▶ [Work instruction]: The material below is to be copied exactly from the line with "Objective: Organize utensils" up to and including the line with "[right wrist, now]", with nothing else kept and no pictures.

▶ [Data under study]:
______

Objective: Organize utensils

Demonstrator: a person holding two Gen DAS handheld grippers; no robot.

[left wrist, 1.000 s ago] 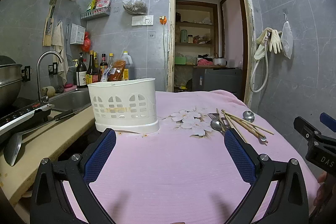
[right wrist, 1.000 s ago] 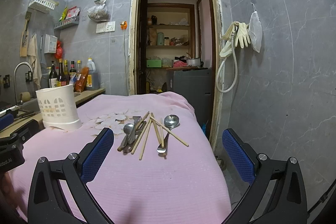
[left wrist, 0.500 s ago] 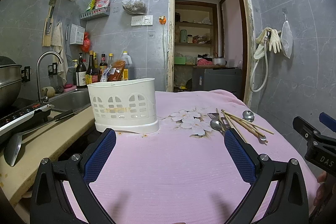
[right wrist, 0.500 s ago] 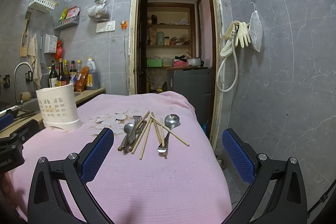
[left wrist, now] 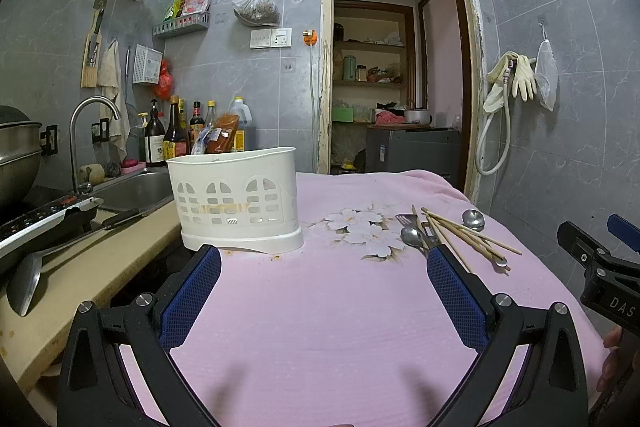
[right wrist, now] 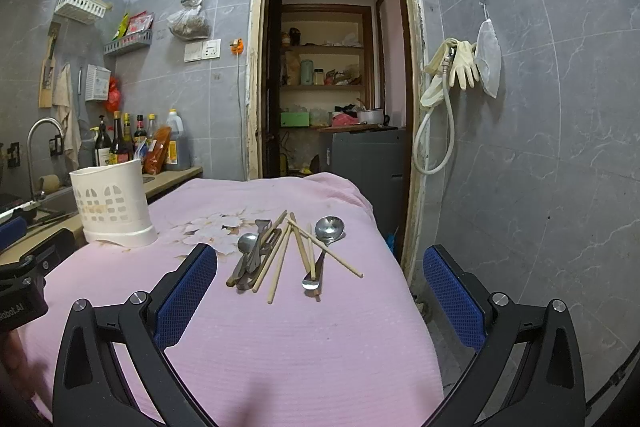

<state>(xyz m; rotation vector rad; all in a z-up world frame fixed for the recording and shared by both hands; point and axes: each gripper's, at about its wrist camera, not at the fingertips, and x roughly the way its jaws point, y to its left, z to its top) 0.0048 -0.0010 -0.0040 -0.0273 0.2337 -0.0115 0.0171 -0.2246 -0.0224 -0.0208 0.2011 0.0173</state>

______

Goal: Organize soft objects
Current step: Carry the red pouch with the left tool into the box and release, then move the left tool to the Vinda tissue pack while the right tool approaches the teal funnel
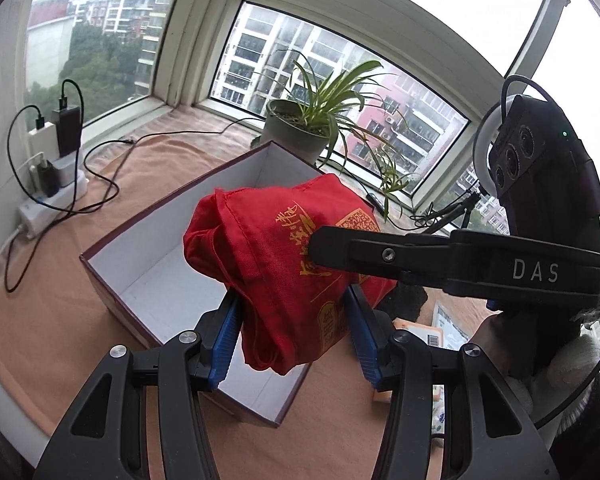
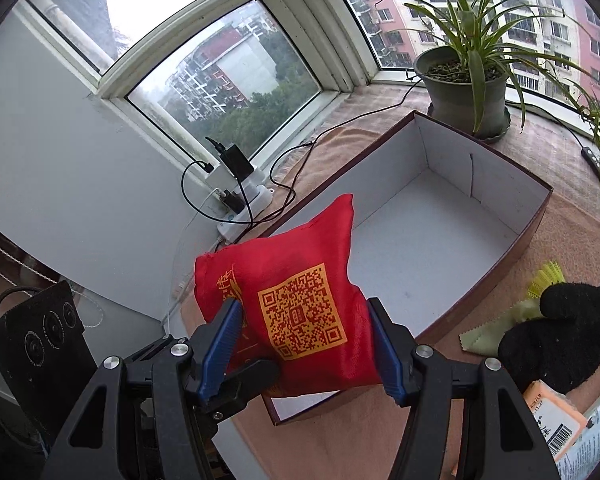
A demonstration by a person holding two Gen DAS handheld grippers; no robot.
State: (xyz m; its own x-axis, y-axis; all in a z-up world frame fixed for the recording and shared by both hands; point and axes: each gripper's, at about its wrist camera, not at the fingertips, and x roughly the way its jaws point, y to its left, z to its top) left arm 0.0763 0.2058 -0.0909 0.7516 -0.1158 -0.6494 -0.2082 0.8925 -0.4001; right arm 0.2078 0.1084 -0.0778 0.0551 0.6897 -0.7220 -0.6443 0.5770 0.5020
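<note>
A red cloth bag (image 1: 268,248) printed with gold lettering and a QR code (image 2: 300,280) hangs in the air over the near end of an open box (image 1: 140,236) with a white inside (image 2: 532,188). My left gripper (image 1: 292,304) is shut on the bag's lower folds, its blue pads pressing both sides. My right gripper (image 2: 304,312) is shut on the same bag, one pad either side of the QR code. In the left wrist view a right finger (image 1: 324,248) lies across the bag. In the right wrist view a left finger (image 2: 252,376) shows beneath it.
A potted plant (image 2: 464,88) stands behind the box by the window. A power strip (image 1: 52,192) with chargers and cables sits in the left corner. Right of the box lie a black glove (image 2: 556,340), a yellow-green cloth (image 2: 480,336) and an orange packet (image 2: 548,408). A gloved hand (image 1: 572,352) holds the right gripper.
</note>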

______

▶ [Exercise solution]:
Objective: Organize utensils

Demonstrator: a person holding two Gen DAS handheld grippers; no robot.

[left wrist, 1.000 s ago] 
[right wrist, 1.000 s ago] 
[left wrist, 0.500 s ago] 
[right wrist, 0.500 s ago] 
[left wrist, now] 
[right wrist, now] 

There's no more to this exercise.